The others segment is projected to grow at 13.2% CAGR through 2031, making it the fastest-growing institution category in the student accommodation market. This category includes vocational training, professional education, and hybrid learner groups that do not fit the traditional 4-year university model. Its rise matters because it broadens demand into cities and submarkets that are not defined only by flagship universities. It also supports flexible operating models where residents may include trainees, researchers, interns, or young professionals with education-linked housing needs. K-12 remains a smaller and more regulated category, which limits its influence on overall sector growth. The student accommodation industry is therefore gaining a wider demand base, even though higher education will remain the central anchor through the forecast period.

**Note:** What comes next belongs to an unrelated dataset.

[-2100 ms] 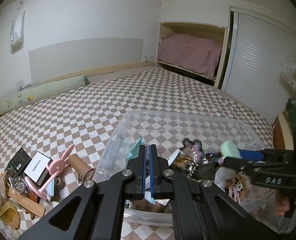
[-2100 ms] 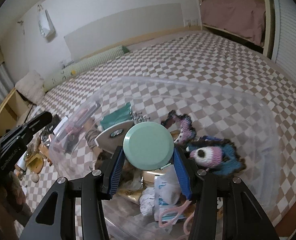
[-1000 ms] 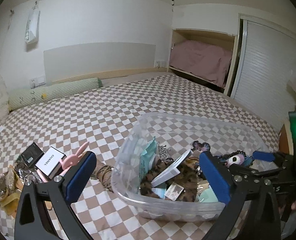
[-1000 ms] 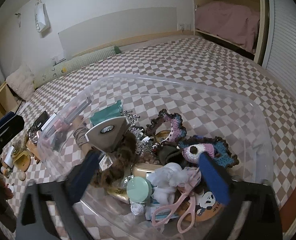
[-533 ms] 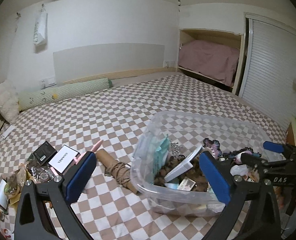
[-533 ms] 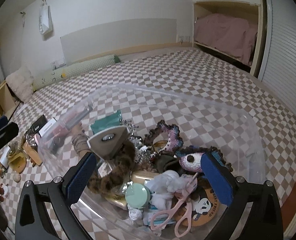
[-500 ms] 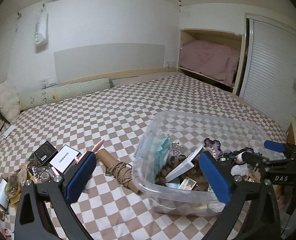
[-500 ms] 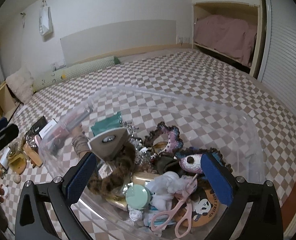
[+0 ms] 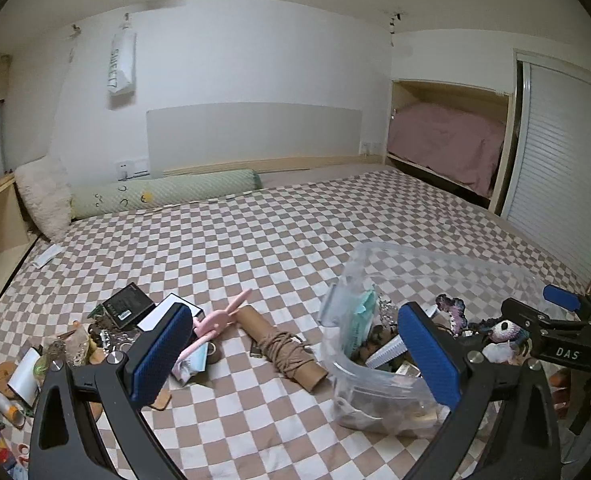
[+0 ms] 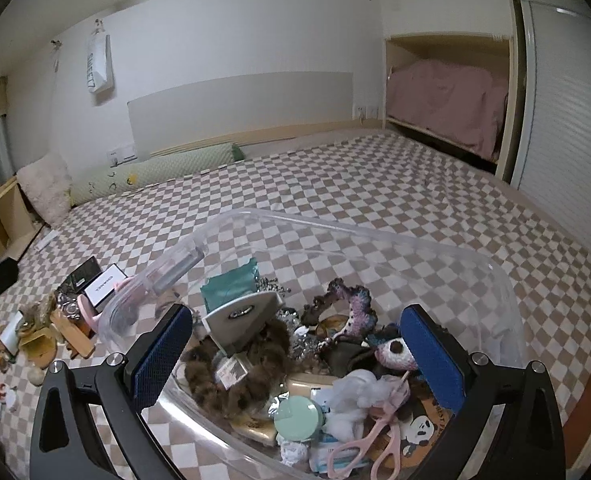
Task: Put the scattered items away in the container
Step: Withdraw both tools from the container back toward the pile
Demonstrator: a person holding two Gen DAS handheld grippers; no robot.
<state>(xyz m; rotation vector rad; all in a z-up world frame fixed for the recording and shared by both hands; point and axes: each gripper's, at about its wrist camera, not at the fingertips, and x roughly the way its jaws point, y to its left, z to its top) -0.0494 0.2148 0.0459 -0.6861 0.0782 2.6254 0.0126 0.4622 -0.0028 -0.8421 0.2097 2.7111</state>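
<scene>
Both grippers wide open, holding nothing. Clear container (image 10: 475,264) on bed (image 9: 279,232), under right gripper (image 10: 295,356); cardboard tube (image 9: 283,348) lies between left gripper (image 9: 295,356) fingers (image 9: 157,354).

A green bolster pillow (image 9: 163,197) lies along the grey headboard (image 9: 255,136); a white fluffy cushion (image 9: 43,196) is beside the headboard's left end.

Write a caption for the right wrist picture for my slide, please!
Open gripper hovering over a clear bin on a checkered bed, full of pink scissors, a green lid and crochet toys.
</scene>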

By Type of Accommodation: Off-Campus / Purpose-Built Student Accommodation (PBSA) Consolidates as the Dominant Investment Vehicle
Off-campus or purpose-built student accommodation (PBSA) captured 61% of the student accommodation market share in 2025 and is also projected to grow at a 12.4% CAGR through 2031. This alignment between current scale and future growth shows that the student accommodation market increasingly favors professionally managed off-campus stock over fragmented informal supply. The model combines campus access, operational control, and shared amenities without placing all capital demands directly on universities. Institutional confidence in this format remained visible in 2025 and 2026 through large portfolio transactions and platform expansion by major operators. Edifice Invest also noted that retrofit conversions in the United Kingdom can be 40% to 60% cheaper than new builds, which supports faster off-campus supply creation amid difficult construction economics.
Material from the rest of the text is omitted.